Musique Publié le 02/09/2021

Cette année, plusieurs collaborations inédites “post-pandémie” émaillent la programmation du festival Scopitone. Nous nous sommes entretenu·es avec leurs protagonistes (à retrouver sur les soirées live) pour mieux en saisir les enjeux, ainsi que l’influence de la période actuelle sur leur processus créatif.


PRENDRE DES CHEMINS DE TRAVERSE

C’est un autre type de vague que l’on aura attendu, parfois redouté, pour finalement ne constater que de vagues clapots dans océan créatif : pas, ou peu, d’albums de confinement, ou déclarés comme tels. Pour autant, le milieu artistique qui, comme beaucoup d’autres sphères, aura subi la pandémie de Covid-19 avec une violence inédite, a dû trouver des chemins de traverse. Pour maintenir une activité, déjà, mais aussi, voir avant tout, parce que créer, c’est continuer d’exister.

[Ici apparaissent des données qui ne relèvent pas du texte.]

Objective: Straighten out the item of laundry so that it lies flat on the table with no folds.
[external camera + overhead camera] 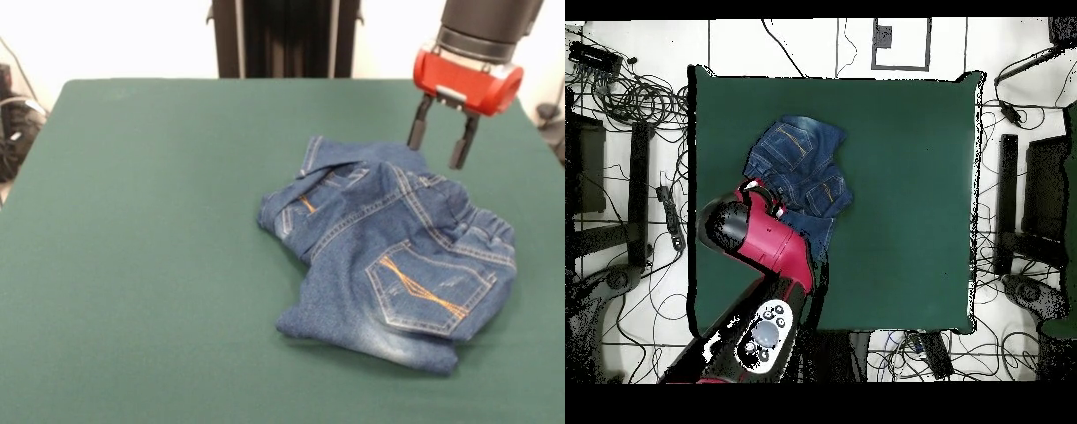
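I am hovering my gripper (441, 144), jaws parted and empty, above the far edge of the jeans (393, 256), which are lying crumpled and folded on the worktop (141, 265), nothing flattened yet.

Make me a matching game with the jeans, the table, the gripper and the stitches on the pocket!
Things:
1. jeans
2. table
3. gripper
4. pocket stitching

Descriptions:
A. dark green
B. orange
C. open, just above the cloth's far edge
D. blue, crumpled in a heap

Pairs: 1-D, 2-A, 3-C, 4-B
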Tool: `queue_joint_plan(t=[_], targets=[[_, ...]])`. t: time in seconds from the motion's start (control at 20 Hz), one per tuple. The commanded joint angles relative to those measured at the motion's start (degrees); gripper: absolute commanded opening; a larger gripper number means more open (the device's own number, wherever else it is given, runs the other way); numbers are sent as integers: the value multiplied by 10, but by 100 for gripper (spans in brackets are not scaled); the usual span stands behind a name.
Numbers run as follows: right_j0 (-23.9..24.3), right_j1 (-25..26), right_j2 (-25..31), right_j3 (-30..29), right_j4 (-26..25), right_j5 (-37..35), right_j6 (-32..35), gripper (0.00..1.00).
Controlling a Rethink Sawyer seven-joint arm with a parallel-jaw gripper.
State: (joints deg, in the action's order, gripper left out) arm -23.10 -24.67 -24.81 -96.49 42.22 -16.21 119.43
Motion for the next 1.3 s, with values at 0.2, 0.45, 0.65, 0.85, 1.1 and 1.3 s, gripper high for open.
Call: queue_joint_plan(t=[0.2,0.45,0.65,0.85,1.1,1.3], targets=[[8,47,52,7,1,3,128,100],[4,79,50,19,6,61,135,100],[4,87,54,22,14,77,143,100],[4,84,56,21,21,73,146,100],[13,79,76,15,27,85,148,100],[33,75,106,7,22,72,135,100]])
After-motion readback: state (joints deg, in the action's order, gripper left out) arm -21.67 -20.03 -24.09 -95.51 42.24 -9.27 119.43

Ce n’est pas un hasard si Scopitone accueille cette année une série de projets audiovisuels inédits, émergés des contingences de ce monde devenu plus étrange encore qu’à l’accoutumée. “Je pense que la pandémie a “créé ce projet”, atteste la danseuse et performeuse Véronique Lemonnier, qui partagera la scène avec La Fraîcheur le samedi 18 septembre. “C'est à cause des restrictions sanitaires que le Printemps de Bourges a proposé à La Fraîcheur d'être accompagnée pour jouer son set. Il est vrai que les contraintes amènent souvent des liens et des connexions que nous n'aurions peut-être pas fait.” La Fraîcheur de renchérir sur la pertinence d’une performance commune dans un contexte où le rapport à la sensibilité corporelle est encore bridé par la distanciation sociale : “C'est en se réappropriant son corps à travers la danse qu'on développe la confiance de se réapproprier le corps social et donc d’avoir la force”. Matérialiser la danse sur scène pour la maintenir dans le discours artistique sert évidemment le propos de cette collaboration, qui entend rendre hommage à la culture club, mise sous cloche pendant la quasi-intégralité de la pandémie. “Pour nous, créer cette performance qui prend une forme plus “acceptable” et “artistique” aux yeux des institutions, c’est infiltrer le monde culturel pour sensibiliser un public plus large au fait que nous sommes des artistes, des créateurs et des créatrices, une culture et qu’on mérite le même respect que le cinéma, la littérature ou le théâtre.”

© La Fraicheur

JOUER AVEC LA CONTRAINTE

Reste le concret. Créer à plusieur·es, dans les conditions qui ont été celles de la pandémie lors des 18 derniers mois, a parfois relevé de la gageure. Tryphème et Ulysse Lefort, sur ce point, ont eu de la chance. “Nous avons été en colocation un certain temps, et nous avons collaboré de manière informelle sur de nombreux projets créatifs, comme un demi-lévrier en argile, des photos, de la musique, des vidéos”, raconte Ulysse. Ce qui a naturellement amené Tryphème à penser à lui lorsqu’on lui propose de créer un live audiovisuel à 360 degrés. Pour Véronique Lemonnier, la contrainte est devenue une opportunité : “Impossible de répéter avant, c’était trop compliqué avec le Covid, les salles de répétitions étaient fermées, on ne savait même pas si on allait performer. Nous avons donc défini des "règles du jeu", je pense que ça sera un projet qui aura une saveur particulière à chaque date”.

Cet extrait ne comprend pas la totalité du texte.